#### EXERCISE PROMPT
How many lines of the entries below contain the string "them"? State the number alone.

(Stored records)
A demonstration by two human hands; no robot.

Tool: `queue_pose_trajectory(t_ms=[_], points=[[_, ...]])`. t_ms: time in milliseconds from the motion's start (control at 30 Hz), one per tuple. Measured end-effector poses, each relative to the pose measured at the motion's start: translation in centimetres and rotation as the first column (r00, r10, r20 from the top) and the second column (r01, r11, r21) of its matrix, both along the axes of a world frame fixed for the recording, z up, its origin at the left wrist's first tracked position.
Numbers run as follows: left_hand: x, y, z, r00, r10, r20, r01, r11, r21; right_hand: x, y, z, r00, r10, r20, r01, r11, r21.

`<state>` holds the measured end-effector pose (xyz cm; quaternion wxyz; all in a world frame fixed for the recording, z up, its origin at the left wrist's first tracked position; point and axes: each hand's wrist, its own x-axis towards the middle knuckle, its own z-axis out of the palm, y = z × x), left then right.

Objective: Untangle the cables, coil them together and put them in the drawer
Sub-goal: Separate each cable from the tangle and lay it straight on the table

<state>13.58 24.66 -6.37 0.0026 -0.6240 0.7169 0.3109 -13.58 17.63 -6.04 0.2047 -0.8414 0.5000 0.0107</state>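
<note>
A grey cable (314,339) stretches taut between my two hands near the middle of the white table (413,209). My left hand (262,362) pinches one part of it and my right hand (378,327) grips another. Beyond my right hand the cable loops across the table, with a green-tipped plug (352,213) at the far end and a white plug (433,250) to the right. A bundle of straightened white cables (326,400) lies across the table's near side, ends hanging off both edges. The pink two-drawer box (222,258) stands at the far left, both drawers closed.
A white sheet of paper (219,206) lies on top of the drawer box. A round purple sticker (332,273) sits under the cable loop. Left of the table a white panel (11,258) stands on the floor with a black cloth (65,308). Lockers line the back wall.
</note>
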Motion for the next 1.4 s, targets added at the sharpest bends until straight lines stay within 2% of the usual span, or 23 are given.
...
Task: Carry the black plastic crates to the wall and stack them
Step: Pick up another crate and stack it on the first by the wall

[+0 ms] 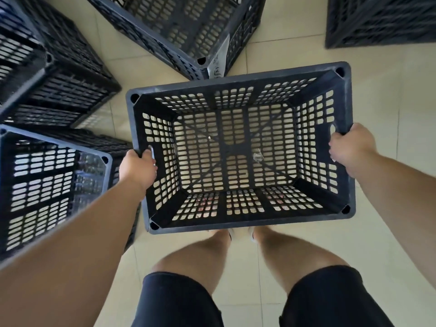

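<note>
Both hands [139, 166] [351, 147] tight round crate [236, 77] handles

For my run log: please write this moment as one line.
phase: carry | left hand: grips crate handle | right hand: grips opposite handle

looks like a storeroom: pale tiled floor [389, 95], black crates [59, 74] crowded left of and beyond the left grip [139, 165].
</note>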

#### FINISHED EXERCISE
2